What needs to be done:
The records that follow are to be repeated exactly, with the pictures removed.

====== Input material

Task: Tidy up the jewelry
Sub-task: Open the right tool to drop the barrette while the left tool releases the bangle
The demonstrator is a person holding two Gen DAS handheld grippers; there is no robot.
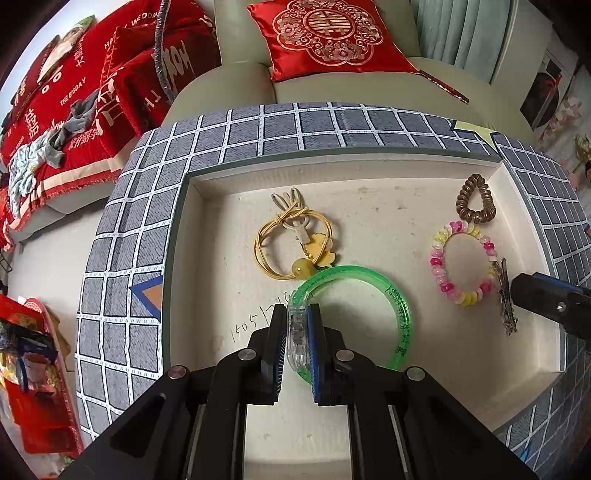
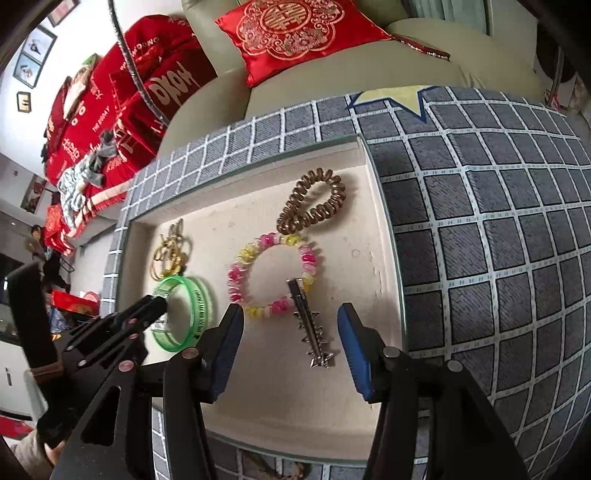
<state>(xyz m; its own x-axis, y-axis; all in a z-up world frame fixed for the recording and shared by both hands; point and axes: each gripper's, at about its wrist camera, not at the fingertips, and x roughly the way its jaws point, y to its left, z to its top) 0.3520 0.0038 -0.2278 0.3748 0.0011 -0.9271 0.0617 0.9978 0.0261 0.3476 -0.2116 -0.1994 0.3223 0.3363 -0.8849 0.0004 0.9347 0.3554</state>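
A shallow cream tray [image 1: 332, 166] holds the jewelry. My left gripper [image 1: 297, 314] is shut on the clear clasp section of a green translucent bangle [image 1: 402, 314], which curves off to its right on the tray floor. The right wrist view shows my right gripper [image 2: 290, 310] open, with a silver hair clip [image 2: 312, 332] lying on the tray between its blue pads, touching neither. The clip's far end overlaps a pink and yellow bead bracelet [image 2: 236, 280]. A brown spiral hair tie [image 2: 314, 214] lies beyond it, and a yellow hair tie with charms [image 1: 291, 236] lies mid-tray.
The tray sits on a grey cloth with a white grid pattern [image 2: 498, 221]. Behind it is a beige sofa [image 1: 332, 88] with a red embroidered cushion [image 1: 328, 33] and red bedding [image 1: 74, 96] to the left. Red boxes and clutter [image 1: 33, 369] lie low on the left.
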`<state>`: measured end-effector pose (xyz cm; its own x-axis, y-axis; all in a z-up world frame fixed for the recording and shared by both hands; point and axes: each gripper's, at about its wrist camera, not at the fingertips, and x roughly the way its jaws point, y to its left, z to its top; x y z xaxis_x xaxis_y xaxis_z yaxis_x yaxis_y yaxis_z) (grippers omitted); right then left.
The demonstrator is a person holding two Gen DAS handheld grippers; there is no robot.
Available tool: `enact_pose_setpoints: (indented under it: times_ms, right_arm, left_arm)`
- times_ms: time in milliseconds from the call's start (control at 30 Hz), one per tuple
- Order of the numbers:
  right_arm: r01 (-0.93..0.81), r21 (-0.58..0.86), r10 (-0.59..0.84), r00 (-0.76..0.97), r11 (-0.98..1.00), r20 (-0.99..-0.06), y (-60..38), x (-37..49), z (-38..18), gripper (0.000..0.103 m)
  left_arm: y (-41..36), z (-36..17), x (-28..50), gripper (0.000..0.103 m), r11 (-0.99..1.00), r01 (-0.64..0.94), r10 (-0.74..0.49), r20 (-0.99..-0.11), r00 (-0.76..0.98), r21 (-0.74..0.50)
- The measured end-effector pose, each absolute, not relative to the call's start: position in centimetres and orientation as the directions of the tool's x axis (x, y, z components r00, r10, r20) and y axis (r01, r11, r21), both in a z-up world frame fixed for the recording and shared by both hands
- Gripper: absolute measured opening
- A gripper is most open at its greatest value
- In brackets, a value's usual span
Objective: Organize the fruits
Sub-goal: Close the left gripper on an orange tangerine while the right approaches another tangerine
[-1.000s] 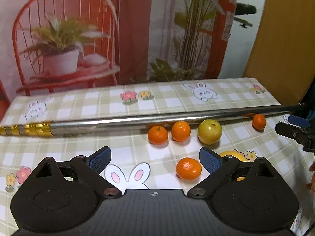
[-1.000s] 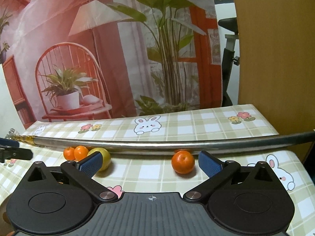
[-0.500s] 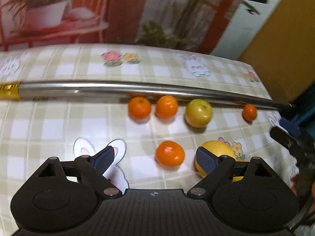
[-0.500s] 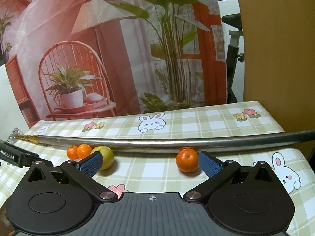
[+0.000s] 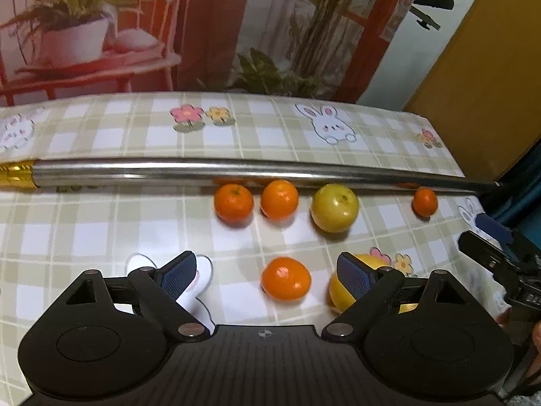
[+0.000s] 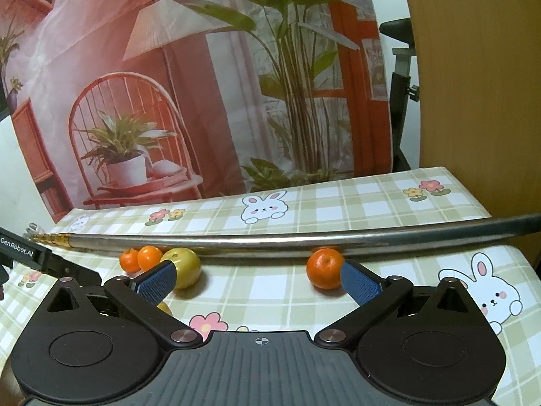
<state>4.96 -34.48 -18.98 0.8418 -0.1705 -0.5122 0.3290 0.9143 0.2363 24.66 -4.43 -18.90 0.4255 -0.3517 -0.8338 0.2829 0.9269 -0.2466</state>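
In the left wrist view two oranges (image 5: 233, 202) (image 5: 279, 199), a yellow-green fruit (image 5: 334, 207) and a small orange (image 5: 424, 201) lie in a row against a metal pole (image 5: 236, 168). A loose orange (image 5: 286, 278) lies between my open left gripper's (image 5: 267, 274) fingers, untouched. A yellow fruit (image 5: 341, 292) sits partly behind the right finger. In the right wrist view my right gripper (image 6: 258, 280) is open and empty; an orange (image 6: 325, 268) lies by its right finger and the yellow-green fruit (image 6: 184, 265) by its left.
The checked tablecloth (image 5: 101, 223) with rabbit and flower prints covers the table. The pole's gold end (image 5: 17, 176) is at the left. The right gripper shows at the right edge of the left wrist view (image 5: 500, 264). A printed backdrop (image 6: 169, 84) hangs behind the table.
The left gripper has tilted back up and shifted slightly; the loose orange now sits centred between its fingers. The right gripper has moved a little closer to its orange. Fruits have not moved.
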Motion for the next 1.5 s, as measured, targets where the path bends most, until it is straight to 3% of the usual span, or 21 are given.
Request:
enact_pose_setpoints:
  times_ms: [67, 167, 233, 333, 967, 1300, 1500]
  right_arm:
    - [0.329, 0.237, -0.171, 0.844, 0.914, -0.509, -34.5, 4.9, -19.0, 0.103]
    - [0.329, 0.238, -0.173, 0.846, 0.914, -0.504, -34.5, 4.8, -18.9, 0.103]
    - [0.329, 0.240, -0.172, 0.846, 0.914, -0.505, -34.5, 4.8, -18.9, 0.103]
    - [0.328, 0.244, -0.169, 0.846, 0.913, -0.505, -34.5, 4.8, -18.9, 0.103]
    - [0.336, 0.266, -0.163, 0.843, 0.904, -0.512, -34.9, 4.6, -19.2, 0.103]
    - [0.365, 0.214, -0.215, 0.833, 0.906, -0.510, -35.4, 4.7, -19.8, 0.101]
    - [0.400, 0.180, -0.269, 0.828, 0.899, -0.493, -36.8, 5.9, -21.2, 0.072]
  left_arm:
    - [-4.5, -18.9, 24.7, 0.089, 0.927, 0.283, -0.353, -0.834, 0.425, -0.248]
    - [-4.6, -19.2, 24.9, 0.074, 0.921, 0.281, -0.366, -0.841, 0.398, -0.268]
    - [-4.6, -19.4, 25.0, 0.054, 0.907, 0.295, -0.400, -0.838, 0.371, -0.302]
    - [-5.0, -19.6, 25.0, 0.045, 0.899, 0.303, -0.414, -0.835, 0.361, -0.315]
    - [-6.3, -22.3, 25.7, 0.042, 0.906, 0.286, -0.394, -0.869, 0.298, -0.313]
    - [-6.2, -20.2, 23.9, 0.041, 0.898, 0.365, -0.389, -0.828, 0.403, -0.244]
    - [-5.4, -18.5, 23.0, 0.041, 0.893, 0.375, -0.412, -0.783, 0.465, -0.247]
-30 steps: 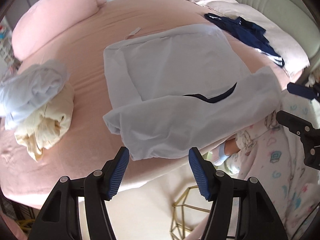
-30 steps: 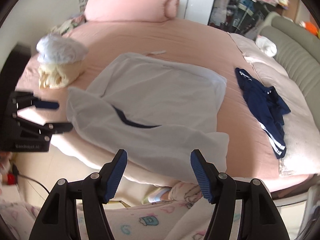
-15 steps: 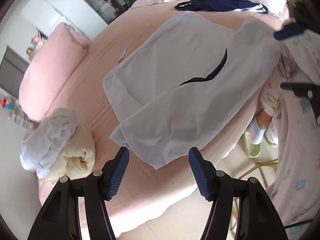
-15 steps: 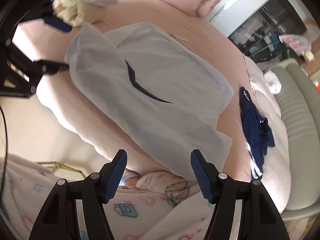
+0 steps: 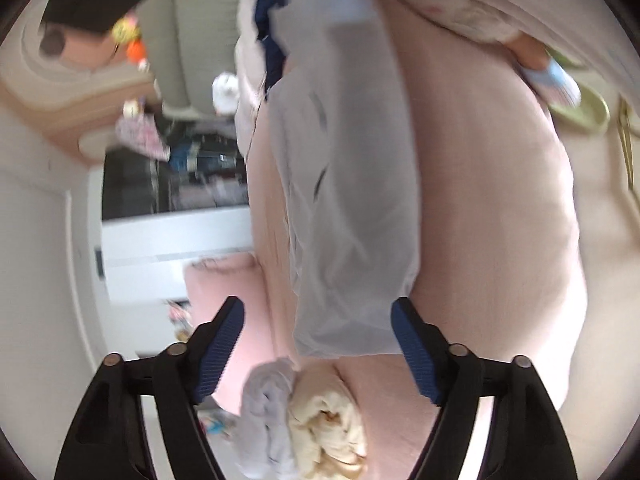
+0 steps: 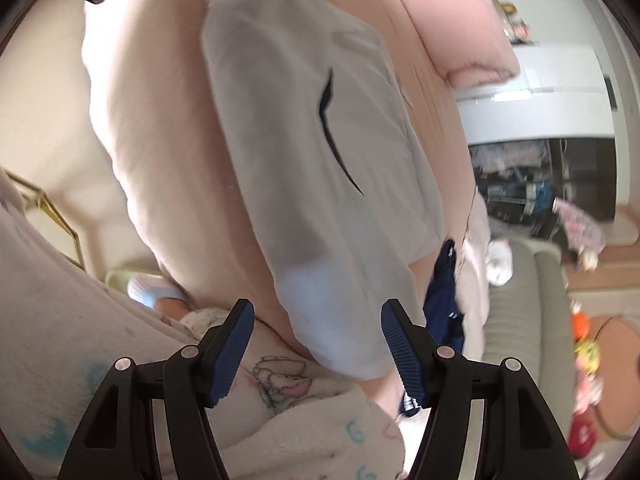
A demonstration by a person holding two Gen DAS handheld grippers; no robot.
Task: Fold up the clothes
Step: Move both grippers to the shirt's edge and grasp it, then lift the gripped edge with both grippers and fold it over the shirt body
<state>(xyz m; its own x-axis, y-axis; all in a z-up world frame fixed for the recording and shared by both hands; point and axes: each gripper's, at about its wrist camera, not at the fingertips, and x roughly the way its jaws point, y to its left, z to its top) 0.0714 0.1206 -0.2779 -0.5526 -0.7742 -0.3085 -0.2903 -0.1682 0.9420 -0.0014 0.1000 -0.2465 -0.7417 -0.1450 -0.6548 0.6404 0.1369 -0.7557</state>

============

Answer to this task:
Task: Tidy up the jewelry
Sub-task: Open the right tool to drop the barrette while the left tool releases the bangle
The demonstrator is a person holding two Gen DAS handheld grippers; there is no robot.
<state>(xyz m; its own x-axis, y-axis; all in a z-up world frame fixed for the recording and shared by both hands; point and axes: each gripper's, at about its wrist camera, not at the fingertips, and x roughly the way its jaws point, y to its left, z to its top) 0.3520 0.0038 -0.2278 0.3748 0.0011 -0.9271 0.0617 0.9978 0.0261 0.3476 -0.2116 -0.1994 0.3223 0.3363 -0.8849 0.0004 0.9347 0.3554</state>
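A shallow cream tray [image 1: 332, 166] holds the jewelry. My left gripper [image 1: 297, 314] is shut on the clear clasp section of a green translucent bangle [image 1: 402, 314], which curves off to its right on the tray floor. The right wrist view shows my right gripper [image 2: 290, 310] open, with a silver hair clip [image 2: 312, 332] lying on the tray between its blue pads, touching neither. The clip's far end overlaps a pink and yellow bead bracelet [image 2: 236, 280]. A brown spiral hair tie [image 2: 314, 214] lies beyond it, and a yellow hair tie with charms [image 1: 291, 236] lies mid-tray.
The tray sits on a grey cloth with a white grid pattern [image 2: 498, 221]. Behind it is a beige sofa [image 1: 332, 88] with a red embroidered cushion [image 1: 328, 33] and red bedding [image 1: 74, 96] to the left. Red boxes and clutter [image 1: 33, 369] lie low on the left.
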`<state>`: measured end-effector pose (xyz cm; its own x-axis, y-axis; all in a z-up world frame fixed for the recording and shared by both hands; point and axes: each gripper's, at about its wrist camera, not at the fingertips, and x roughly the way its jaws point, y to its left, z to its top; x y z xaxis_x xaxis_y xaxis_z yaxis_x yaxis_y yaxis_z) (grippers omitted); right then left.
The demonstrator is a person holding two Gen DAS handheld grippers; there is no robot.
Available tool: `enact_pose_setpoints: (indented under it: times_ms, right_arm, left_arm)`
- times_ms: time in milliseconds from the call's start (control at 30 Hz), one per tuple
- Order of the numbers:
  right_arm: r01 (-0.93..0.81), r21 (-0.58..0.86), r10 (-0.59..0.84), r00 (-0.76..0.97), r11 (-0.98..1.00), r20 (-0.99..-0.06), y (-60..38), x (-37..49), z (-38..18), gripper (0.000..0.103 m)
  left_arm: y (-41..36), z (-36..17), x (-28..50), gripper (0.000..0.103 m), r11 (-0.99..1.00), r01 (-0.64..0.94), r10 (-0.74..0.49), r20 (-0.99..-0.11), r00 (-0.76..0.98), r21 (-0.74..0.50)
- The measured end-effector pose, each absolute, not relative to the call's start: position in centimetres and orientation as the directions of the tool's x axis (x, y, z components r00, r10, r20) and y axis (r01, r11, r21), both in a z-up world frame fixed for the recording and shared by both hands
- Gripper: absolute measured opening
- A gripper is most open at its greatest value
- In brackets, a value's usual span
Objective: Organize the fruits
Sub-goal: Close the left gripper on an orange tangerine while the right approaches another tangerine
[-1.000s] 
[-1.000s] 
[-0.500s] 
[-0.500s] 
[+0.000s] 
[+0.000s] 
<state>4.96 -34.48 -18.98 0.8418 -0.1705 -0.5122 0.3290 0.9143 0.2363 24.66 -4.43 -18.90 0.4255 -0.3517 -0.8338 0.2829 0.9269 -0.2466</state>
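In the left wrist view two oranges (image 5: 233, 202) (image 5: 279, 199), a yellow-green fruit (image 5: 334, 207) and a small orange (image 5: 424, 201) lie in a row against a metal pole (image 5: 236, 168). A loose orange (image 5: 286, 278) lies between my open left gripper's (image 5: 267, 274) fingers, untouched. A yellow fruit (image 5: 341, 292) sits partly behind the right finger. In the right wrist view my right gripper (image 6: 258, 280) is open and empty; an orange (image 6: 325, 268) lies by its right finger and the yellow-green fruit (image 6: 184, 265) by its left.
The checked tablecloth (image 5: 101, 223) with rabbit and flower prints covers the table. The pole's gold end (image 5: 17, 176) is at the left. The right gripper shows at the right edge of the left wrist view (image 5: 500, 264). A printed backdrop (image 6: 169, 84) hangs behind the table.
The left gripper has tilted back up and shifted slightly; the loose orange now sits centred between its fingers. The right gripper has moved a little closer to its orange. Fruits have not moved.
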Motion for the next 1.5 s, as measured, targets where the path bends most, until it is straight to 3% of the usual span, or 21 are given.
Request:
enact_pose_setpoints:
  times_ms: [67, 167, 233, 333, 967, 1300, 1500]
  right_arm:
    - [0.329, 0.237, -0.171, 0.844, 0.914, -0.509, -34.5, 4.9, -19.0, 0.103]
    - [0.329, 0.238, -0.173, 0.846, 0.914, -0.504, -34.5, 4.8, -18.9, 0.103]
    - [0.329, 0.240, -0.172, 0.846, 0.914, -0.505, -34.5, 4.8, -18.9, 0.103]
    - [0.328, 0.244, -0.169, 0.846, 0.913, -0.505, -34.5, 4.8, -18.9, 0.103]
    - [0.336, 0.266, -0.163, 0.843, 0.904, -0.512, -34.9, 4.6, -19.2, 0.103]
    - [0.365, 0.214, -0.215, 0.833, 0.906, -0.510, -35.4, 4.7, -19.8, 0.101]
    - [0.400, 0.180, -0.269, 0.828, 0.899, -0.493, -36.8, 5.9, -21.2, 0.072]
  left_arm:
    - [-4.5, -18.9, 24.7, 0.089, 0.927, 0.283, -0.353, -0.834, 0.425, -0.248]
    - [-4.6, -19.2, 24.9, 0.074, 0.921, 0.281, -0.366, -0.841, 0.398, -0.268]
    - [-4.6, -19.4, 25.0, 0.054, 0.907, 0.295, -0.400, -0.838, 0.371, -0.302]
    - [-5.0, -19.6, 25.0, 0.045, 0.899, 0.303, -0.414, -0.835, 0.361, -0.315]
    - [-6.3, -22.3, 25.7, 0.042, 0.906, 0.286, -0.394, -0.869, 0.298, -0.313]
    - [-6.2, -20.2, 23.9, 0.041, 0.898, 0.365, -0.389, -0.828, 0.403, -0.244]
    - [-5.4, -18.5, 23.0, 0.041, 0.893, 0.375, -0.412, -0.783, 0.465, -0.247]
-30 steps: 
-30 steps: 
-15 steps: 
-15 steps: 
+0 steps: 
+0 steps: 
A demonstration by a person holding two Gen DAS handheld grippers; no robot.
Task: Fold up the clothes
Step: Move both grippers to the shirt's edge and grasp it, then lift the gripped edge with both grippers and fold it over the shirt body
<state>(xyz m; its own x-axis, y-axis; all in a z-up world frame fixed for the recording and shared by both hands; point and axes: each gripper's, at about its wrist camera, not at the fingertips, and x roughly the way its jaws point, y to its left, z to its top) 0.0714 0.1206 -0.2779 -0.5526 -0.7742 -0.3085 -0.2903 -0.1682 0.9420 -0.0014 0.1000 -0.2465 -0.7417 -0.1450 -0.6548 0.6404 0.1369 -0.7557</state>

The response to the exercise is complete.